Strict rules do not work as people seem to break them,” said Arne Elofsson, a professor of biometrics at Stockholm University, adding “Sweden is doing fine.”

Anders Tegnell, an epidemiologist involved in managing Sweden’s pandemic, thinks masks give a false sense of security: “The belief that masks can solve our problem is very dangerous.”

Prime Minister Stefan Löfven thinks voluntary social-distancing rules and not closing schools but banning gatherings of more than 50 people has been the right approach.

Now there are quite a few people who think we were right,” he told a newspaper. “The strategy that we adopted, I believe is right — to protect individuals, limit the spread of the infection.” –MarketWatch

According to the European CDC, Sweden has an infection rate of 37 cases per 100,000 people – far lower than France’s 60 per 100,000 and Spain’s 152.7 cases per 100,000 despite imposing months of lockdowns of varying degrees.

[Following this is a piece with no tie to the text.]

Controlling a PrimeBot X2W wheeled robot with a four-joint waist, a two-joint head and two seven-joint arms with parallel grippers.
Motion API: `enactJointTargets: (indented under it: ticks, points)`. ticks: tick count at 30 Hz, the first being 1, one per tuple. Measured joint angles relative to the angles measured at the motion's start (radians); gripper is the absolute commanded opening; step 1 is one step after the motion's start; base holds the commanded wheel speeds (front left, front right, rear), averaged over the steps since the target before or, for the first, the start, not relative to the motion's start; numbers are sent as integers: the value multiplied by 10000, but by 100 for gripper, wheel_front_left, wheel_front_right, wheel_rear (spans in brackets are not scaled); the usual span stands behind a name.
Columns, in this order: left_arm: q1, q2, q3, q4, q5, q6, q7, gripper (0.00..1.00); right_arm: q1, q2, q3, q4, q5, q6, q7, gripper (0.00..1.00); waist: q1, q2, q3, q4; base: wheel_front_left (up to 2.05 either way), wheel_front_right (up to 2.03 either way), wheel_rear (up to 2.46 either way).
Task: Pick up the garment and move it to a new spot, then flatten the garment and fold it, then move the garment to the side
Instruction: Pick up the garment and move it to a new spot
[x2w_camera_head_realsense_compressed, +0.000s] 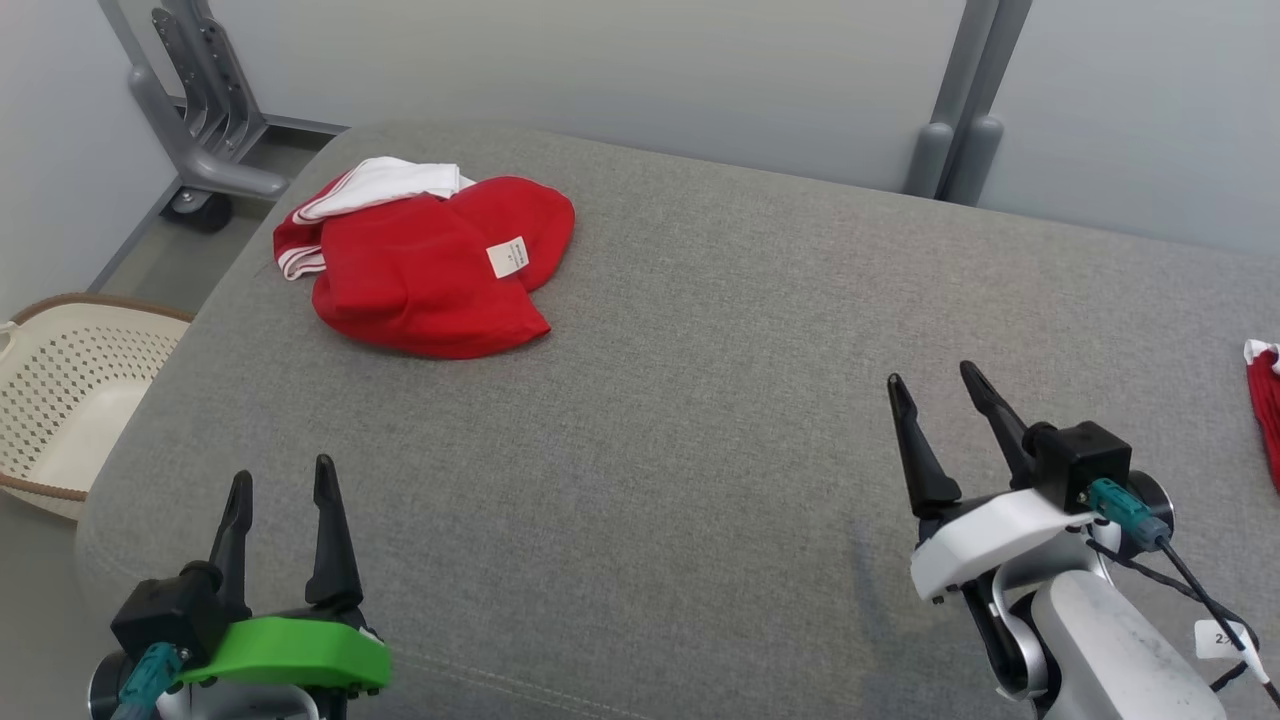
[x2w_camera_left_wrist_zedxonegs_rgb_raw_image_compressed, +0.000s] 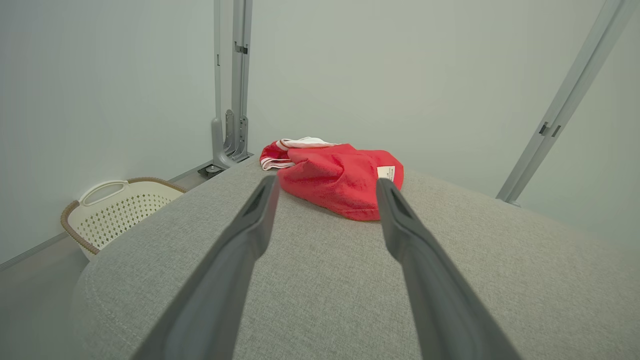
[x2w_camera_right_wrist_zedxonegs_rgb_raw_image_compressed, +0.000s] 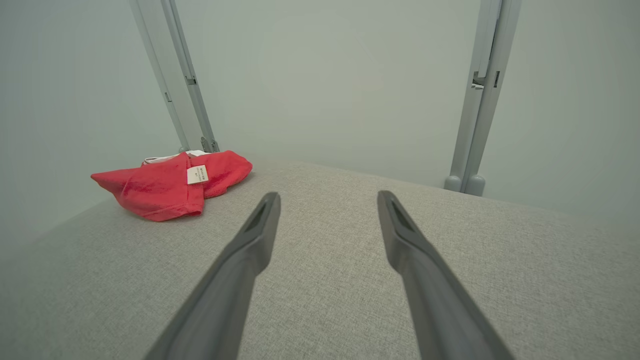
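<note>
A red garment (x2w_camera_head_realsense_compressed: 430, 265) with white trim and a small white label lies crumpled at the far left of the grey padded surface (x2w_camera_head_realsense_compressed: 700, 400). It also appears ahead of the fingers in the left wrist view, garment (x2w_camera_left_wrist_zedxonegs_rgb_raw_image_compressed: 335, 177), and off to the left in the right wrist view, garment (x2w_camera_right_wrist_zedxonegs_rgb_raw_image_compressed: 170, 185). My left gripper (x2w_camera_head_realsense_compressed: 282, 480) hovers at the near left, open and empty, well short of the cloth. At the near right my right gripper (x2w_camera_head_realsense_compressed: 932, 378) is open too, holding nothing. Same open stance in the wrist views: left gripper (x2w_camera_left_wrist_zedxonegs_rgb_raw_image_compressed: 325, 185), right gripper (x2w_camera_right_wrist_zedxonegs_rgb_raw_image_compressed: 327, 197).
A cream perforated laundry basket (x2w_camera_head_realsense_compressed: 70, 390) stands on the floor left of the surface. Grey metal frame posts (x2w_camera_head_realsense_compressed: 955, 130) rise behind it, and a wheeled stand foot (x2w_camera_head_realsense_compressed: 205, 150) sits at the back left. Another red and white cloth piece (x2w_camera_head_realsense_compressed: 1265, 395) pokes in at the right edge.
</note>
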Motion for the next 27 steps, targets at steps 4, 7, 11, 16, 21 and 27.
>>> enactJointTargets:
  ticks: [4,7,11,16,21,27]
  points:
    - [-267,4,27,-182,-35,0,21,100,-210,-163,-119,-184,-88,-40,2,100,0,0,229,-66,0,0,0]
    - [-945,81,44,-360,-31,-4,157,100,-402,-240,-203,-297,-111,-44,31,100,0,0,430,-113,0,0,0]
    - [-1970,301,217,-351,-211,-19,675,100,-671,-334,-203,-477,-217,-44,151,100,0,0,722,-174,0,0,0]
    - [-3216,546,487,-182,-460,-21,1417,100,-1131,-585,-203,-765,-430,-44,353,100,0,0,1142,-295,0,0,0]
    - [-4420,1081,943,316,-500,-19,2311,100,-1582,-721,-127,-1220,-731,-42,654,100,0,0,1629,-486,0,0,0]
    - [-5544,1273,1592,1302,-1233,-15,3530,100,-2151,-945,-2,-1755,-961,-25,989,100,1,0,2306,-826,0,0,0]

And while the New York Times (in July) and MarketWatch (in June) said that Sweden’s economy is doing ‘just as bad’ as countries which imposed lockdowns, the BBC pointed out earlier this month that Sweden’s economy ‘only’ contracted 8.6% in the April-June period vs. the previous three months, while the European Union saw a contraction of 11.9% over the same period based on newer economic data.

Meanwhile, lockdowns and the ensuing economic fallout have had a significant impact on mental health.